Despite the important role thatsocial media playsin offering health-relevant content, research hascalled the quality of such content into question. Numerous efforts in the health field have been made to assess the quality of health information on various social media platforms, covering topics of drugs [5, 85], vaccines[10, 63], chronic illnesses [13, 52], pandemics [3, 19], and mental health [46, 71], and discovered that 30% to 87% of posts on different social media platforms contain misinformation [73]. The content quality issues for ADHD-relevant videos on VSPs can be more severe and challenging due to the rich, multimodal, and less controllable nature of videos [55]. For example, Thapa et al. [75] collected ADHD-relevant videos on YouTube, rated the video quality with a self-devised scoring system, and identified 38.4% of the videos as misleading.
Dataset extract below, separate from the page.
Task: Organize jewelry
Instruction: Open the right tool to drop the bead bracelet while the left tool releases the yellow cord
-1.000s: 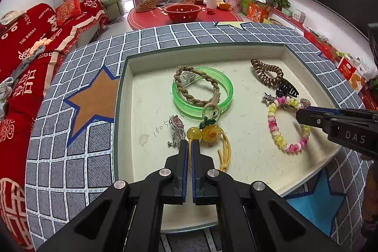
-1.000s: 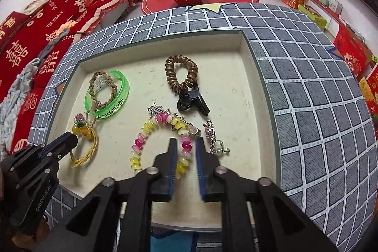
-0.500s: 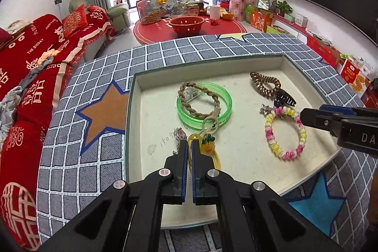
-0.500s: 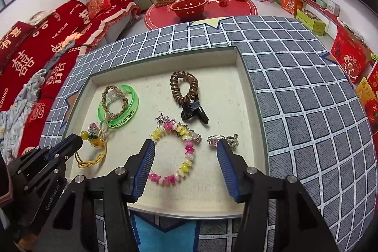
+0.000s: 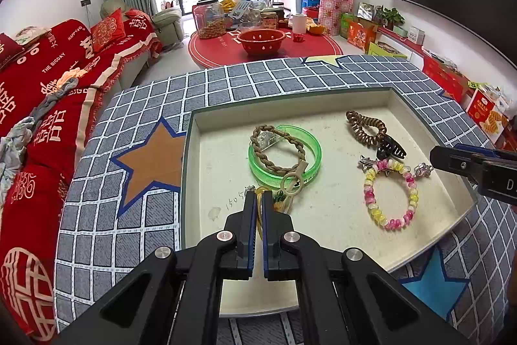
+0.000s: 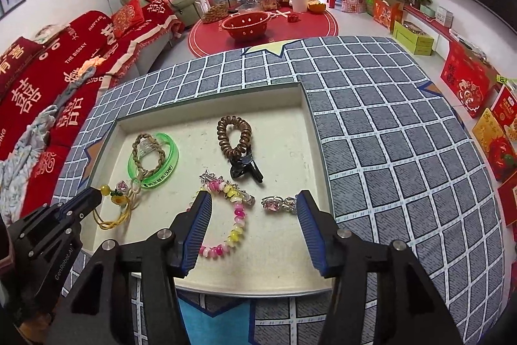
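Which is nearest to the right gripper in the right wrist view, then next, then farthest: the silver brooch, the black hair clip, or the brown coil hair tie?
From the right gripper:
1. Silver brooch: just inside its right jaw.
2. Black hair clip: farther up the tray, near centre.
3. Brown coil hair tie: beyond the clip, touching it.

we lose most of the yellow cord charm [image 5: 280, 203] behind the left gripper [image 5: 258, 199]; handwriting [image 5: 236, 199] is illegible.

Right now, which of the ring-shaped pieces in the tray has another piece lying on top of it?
The green bangle: a braided brown bracelet lies across it. The beaded bracelet and the brown coil hair tie carry nothing on top.
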A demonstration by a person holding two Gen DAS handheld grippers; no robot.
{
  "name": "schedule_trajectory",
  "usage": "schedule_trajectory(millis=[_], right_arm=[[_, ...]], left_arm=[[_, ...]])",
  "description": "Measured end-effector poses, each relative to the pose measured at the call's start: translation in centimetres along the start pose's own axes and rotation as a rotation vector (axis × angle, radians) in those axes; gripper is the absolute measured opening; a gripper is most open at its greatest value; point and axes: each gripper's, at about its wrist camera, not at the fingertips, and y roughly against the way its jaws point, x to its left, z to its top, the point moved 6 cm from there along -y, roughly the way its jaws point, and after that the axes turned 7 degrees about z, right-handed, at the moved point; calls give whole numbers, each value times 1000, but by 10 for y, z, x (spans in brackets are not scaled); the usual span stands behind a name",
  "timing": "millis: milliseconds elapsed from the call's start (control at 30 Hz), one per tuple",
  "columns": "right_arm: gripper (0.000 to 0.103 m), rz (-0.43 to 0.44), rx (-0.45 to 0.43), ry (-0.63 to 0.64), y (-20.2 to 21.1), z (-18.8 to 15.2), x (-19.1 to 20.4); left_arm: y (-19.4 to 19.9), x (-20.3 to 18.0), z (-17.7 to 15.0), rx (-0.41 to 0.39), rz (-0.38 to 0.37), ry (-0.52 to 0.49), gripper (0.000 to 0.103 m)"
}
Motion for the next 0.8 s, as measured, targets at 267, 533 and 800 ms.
schedule_trajectory(millis=[267,533,800], right_arm=[[59,-6,-6,-1,1,1,-1],[59,-5,-8,-1,1,2,-2],[59,-2,-20,-12,8,0,-3]], left_arm=[[2,13,5,-9,26,44,16],[4,16,5,-24,5,64,16],[9,16,6,-44,-6,73,16]])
More recently, Yeung et al. [86] invited experts to rate the top 100 videos under the hashtag “#adhd” on TikTok in 2022, and identified 52% as misleading. However, although prior work has highlighted the potential content quality risk of ADHD-relevant videos, such quantitative evaluation of ADHD video quality relied on a score-based assessment system developed from a clinical lens [9], without diving into creators’ and viewers’ reactions, practices, and challenges when combating video quality issues. Such clinical criteria are usually not well-suited for videos that share unique personal experiences— an important type of content for ADHD community building and experience sharing [18]. This gap highlights the need for a more nuanced and thorough approach to examine the characteristics, qualities, and impact of ADHD content on VSPs.

3. Methodology

Our work seeks to understand how ADHD community members on VSPs share, consume, and evaluate content. We collected and analyzed both ADHD-relevant videos and comments to understand video characteristics and user interaction dynamics.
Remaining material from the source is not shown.